PROBLEM:
Copy each line in the data below that contains the word "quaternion".

Records drawn from a dataset
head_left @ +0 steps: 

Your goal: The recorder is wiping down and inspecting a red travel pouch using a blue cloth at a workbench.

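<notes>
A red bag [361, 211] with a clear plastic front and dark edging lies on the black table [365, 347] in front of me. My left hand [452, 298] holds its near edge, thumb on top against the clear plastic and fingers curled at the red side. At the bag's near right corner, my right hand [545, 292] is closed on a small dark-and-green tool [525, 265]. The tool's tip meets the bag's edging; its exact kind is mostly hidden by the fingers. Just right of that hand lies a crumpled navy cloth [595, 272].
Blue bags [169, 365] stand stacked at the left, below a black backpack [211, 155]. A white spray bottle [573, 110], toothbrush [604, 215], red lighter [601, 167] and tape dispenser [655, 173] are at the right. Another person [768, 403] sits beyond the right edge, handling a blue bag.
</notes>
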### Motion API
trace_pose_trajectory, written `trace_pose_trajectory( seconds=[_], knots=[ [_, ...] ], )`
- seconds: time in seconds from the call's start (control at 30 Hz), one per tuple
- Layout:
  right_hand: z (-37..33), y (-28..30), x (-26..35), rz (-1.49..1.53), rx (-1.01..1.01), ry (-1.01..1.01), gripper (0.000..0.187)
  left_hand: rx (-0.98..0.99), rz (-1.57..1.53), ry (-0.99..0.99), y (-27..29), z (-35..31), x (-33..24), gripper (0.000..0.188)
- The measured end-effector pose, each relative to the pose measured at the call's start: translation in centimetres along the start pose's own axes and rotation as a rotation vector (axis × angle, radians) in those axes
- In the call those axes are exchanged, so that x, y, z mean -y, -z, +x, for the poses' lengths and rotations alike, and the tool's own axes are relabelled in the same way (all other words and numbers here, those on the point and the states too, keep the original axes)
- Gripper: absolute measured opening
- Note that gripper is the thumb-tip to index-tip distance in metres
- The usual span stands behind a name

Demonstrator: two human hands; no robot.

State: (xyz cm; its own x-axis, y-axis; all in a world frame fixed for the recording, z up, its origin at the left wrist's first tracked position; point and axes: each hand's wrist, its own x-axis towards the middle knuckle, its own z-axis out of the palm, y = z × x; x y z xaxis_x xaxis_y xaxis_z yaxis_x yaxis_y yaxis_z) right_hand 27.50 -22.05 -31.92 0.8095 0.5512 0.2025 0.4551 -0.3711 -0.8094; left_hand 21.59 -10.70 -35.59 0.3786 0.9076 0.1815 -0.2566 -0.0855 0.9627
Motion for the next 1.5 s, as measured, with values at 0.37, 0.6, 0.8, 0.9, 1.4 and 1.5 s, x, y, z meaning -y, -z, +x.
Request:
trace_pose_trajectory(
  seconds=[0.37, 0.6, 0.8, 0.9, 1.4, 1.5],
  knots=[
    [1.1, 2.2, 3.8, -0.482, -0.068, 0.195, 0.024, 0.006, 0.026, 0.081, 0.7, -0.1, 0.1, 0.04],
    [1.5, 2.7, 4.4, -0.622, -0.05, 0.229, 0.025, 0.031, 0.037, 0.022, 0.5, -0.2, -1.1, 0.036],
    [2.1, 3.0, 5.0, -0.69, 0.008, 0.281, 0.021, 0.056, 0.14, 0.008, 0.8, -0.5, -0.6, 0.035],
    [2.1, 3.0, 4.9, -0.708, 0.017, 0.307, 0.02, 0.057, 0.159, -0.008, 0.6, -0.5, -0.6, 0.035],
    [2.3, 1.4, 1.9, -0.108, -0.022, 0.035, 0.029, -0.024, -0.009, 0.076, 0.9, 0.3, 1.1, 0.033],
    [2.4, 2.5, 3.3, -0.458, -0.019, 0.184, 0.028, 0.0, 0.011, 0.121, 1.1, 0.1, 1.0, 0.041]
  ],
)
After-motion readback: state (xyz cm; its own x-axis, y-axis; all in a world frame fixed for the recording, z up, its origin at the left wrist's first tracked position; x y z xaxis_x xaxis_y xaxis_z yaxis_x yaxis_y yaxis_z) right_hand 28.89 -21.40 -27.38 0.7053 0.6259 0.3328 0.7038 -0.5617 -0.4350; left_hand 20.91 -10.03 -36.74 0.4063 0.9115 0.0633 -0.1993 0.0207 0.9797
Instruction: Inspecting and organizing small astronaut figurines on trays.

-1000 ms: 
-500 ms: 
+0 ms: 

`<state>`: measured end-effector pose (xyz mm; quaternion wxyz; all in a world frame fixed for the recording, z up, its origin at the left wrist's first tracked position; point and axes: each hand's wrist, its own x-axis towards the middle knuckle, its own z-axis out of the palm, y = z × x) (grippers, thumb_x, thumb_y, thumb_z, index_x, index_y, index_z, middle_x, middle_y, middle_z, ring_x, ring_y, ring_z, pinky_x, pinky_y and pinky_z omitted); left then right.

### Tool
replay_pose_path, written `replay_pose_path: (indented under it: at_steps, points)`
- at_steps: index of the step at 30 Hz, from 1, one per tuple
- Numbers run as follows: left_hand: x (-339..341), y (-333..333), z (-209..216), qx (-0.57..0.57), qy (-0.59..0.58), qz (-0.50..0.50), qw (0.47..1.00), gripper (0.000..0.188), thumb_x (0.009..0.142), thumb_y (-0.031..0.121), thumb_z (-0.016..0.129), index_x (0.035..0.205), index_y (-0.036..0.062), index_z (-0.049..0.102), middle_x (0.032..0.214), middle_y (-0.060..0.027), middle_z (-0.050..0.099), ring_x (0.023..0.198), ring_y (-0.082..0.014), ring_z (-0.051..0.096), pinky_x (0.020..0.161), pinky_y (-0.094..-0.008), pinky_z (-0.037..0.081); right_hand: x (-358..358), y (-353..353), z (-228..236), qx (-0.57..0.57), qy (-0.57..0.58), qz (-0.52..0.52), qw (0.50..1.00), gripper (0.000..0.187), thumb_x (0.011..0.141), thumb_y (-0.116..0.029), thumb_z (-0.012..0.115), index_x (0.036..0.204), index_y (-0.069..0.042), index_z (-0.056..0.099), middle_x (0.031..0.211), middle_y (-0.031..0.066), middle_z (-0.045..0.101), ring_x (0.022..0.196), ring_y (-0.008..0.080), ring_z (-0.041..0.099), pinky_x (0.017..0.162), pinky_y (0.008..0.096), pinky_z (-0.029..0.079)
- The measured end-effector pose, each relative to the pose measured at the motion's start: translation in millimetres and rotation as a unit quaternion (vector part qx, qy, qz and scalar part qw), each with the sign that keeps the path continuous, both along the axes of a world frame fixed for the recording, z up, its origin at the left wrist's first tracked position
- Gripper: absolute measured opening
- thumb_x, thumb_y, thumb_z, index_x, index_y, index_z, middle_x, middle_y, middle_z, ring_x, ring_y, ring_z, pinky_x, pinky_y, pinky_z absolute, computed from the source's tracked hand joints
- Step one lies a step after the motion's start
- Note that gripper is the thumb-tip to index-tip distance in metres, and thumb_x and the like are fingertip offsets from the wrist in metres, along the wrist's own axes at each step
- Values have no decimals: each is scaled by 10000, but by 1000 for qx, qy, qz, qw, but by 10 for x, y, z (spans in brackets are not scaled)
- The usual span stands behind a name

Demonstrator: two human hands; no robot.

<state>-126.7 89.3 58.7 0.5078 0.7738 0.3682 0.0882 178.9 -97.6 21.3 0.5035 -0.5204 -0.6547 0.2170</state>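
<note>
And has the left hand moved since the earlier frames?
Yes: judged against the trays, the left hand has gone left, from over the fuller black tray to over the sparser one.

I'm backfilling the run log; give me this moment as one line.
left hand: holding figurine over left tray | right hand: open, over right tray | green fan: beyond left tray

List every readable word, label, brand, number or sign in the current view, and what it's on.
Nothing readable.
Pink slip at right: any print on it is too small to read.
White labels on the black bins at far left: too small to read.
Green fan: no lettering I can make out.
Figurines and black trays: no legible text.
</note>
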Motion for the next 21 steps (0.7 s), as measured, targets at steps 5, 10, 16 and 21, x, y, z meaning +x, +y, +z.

OUTPUT OF THE TASK:
`<state>`: measured end-effector pose (xyz mm; quaternion wxyz; all in a world frame fixed for the recording, z up, its origin at the left wrist's first tracked position; point and axes: each hand's wrist, its own x-axis towards the middle knuckle, its own z-axis out of the palm, y = z × x) (grippers, thumb_x, thumb_y, thumb_z, index_x, index_y, index_z, middle_x, middle_y, middle_z, ring_x, ring_y, ring_z, pinky_x, pinky_y and pinky_z omitted); left then right.
- The measured end-effector pose, each relative to the pose measured at the motion's start: translation in millimetres and rotation as a unit quaternion (vector part qx, qy, qz and scalar part qw), each with the sign that keeps the path continuous, both along the axes of a world frame fixed for the recording, z up, its origin at the left wrist's first tracked position

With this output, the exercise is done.